• PROBLEM TO WORK ON:
Repeat only the lines between the one with "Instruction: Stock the" and the end of the material below, both ends included. Omit any picture.

• DATASET EXTRACT:
┌──

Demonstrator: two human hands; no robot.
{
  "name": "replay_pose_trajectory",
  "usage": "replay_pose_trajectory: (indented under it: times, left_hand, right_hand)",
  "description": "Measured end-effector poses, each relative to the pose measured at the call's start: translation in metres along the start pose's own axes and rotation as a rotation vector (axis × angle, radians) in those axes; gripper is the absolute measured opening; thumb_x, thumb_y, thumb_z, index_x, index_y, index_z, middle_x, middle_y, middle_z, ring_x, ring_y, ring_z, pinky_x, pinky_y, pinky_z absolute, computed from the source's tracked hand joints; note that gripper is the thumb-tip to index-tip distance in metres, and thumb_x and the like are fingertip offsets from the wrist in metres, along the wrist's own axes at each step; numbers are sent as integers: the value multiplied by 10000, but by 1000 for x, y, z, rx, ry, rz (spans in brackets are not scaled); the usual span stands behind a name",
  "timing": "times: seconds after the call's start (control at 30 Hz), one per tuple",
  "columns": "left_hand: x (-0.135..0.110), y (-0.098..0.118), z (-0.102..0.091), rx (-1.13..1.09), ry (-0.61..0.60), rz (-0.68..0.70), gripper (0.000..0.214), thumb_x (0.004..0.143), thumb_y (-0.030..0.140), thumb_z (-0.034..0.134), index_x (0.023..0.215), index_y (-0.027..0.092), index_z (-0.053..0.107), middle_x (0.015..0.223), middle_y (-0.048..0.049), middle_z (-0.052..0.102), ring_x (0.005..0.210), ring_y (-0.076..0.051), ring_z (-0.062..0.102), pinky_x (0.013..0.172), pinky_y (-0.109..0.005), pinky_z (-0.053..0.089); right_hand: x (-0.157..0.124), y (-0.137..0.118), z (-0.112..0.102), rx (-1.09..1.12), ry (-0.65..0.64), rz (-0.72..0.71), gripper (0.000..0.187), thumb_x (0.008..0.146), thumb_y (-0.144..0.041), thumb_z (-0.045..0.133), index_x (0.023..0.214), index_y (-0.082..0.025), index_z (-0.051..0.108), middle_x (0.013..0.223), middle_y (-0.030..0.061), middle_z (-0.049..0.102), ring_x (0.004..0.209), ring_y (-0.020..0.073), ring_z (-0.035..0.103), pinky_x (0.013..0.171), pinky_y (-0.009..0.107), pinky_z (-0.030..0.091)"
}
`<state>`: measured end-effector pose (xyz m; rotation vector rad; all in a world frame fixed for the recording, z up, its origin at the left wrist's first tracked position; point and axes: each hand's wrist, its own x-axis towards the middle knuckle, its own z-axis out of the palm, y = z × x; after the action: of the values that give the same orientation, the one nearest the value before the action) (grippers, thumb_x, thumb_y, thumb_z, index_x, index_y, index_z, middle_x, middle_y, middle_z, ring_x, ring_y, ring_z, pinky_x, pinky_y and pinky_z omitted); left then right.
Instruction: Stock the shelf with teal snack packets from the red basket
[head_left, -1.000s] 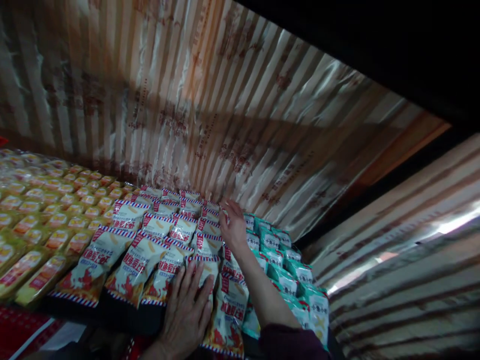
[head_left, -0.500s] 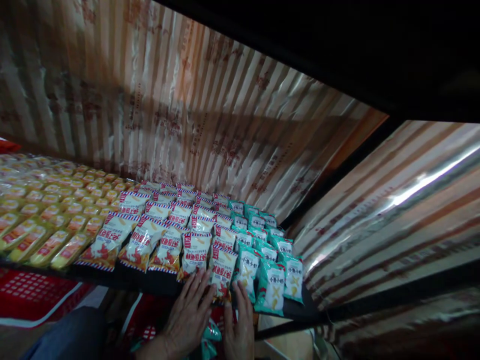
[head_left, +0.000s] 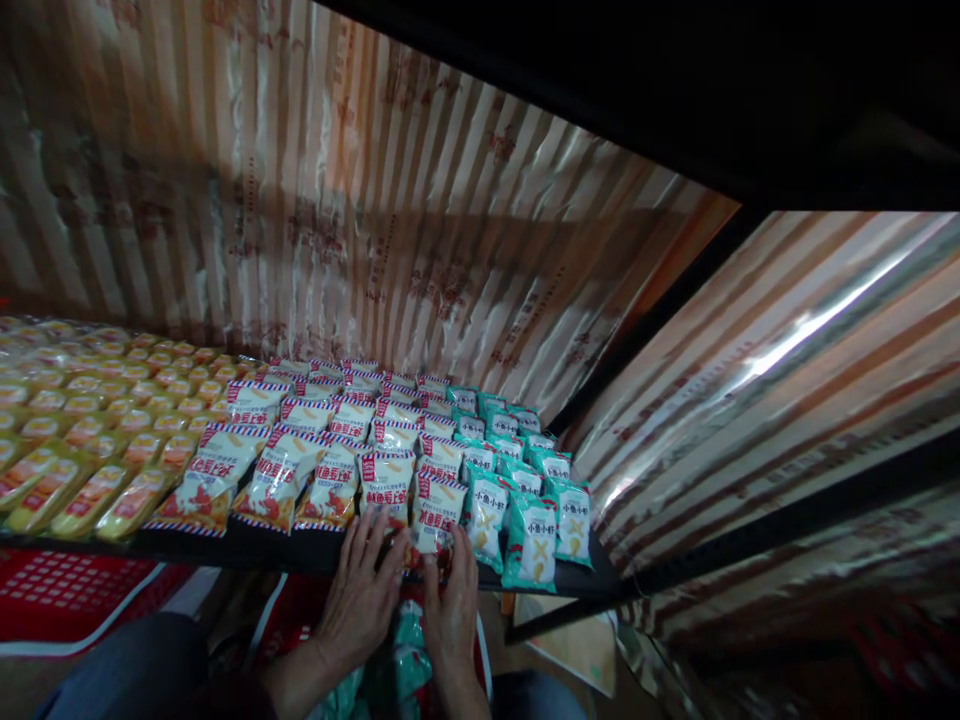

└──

• REPLY TO THE TASK:
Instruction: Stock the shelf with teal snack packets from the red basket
[head_left, -1.000s] 
[head_left, -0.500s] 
[head_left, +0.000s] 

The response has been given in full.